Species of single-celled organism

Stentor roeselii is a free-living ciliate species of the genus Stentor, in the class Heterotrichea. It is a common and widespread protozoan, found throughout the world in freshwater ponds, lakes, rivers and ditches.

== Appearance and Characteristics ==
S. roeselii is found in still or slow-moving bodies of water, where it feeds on bacteria, flagellates, algae, and other ciliates. When feeding, the cell is fixed in place (sessile), attached by a posterior "holdfast" organelle to a firm surface such as plant stem or submerged detritus. Attached specimens are trumpet-shaped, and very contractile. When swimming freely, cells are compactly ovoid. Fully stretched out specimens are usually between 500 and 1200 micrometres in length, but size is extremely variable.

It is a colourless species, with no pigmentation in the cell cortex. The body of the organism is covered with 40-80 longitudinal rows of cilia, and the oral region is encircled by a long spiraling row of specialized ciliary structures called membranelles which are mainly used for brushing prey into the cell mouth (cytostome). The cytoplasm is transparent, and contains no symbiotic algae (zoochlorellae). When the organism is fully extended, its macronucleus is long and worm-like. In contraction, the macronucleus may show distinct nodules separated by constricted areas, giving it the appearance of a string of beads. Cells have a single contractile vacuole, located to the left of the cell mouth (cytostome).

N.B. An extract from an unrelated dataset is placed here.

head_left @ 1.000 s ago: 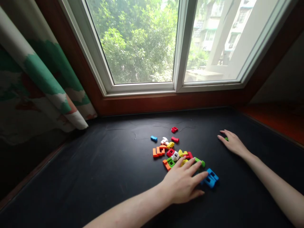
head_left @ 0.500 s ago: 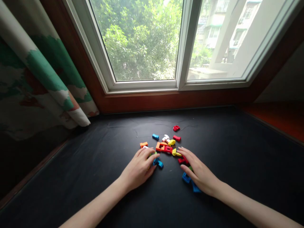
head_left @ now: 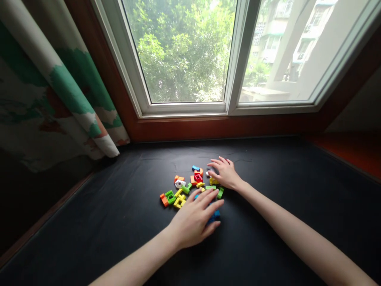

The tail end of feeding organisms may be surrounded by a loose, mucilaginous lorica filled with debris and excreted matter. The presence or absence of this lorica is not considered a diagnostic character of the genus.

Although only a single-celled ciliate, Stentor roeselii expresses a sort of "behavioral hierarchy" and can 'change its mind' if its response to an irritant does not relieve the irritant, implying a very speculative sense of 'cognition'.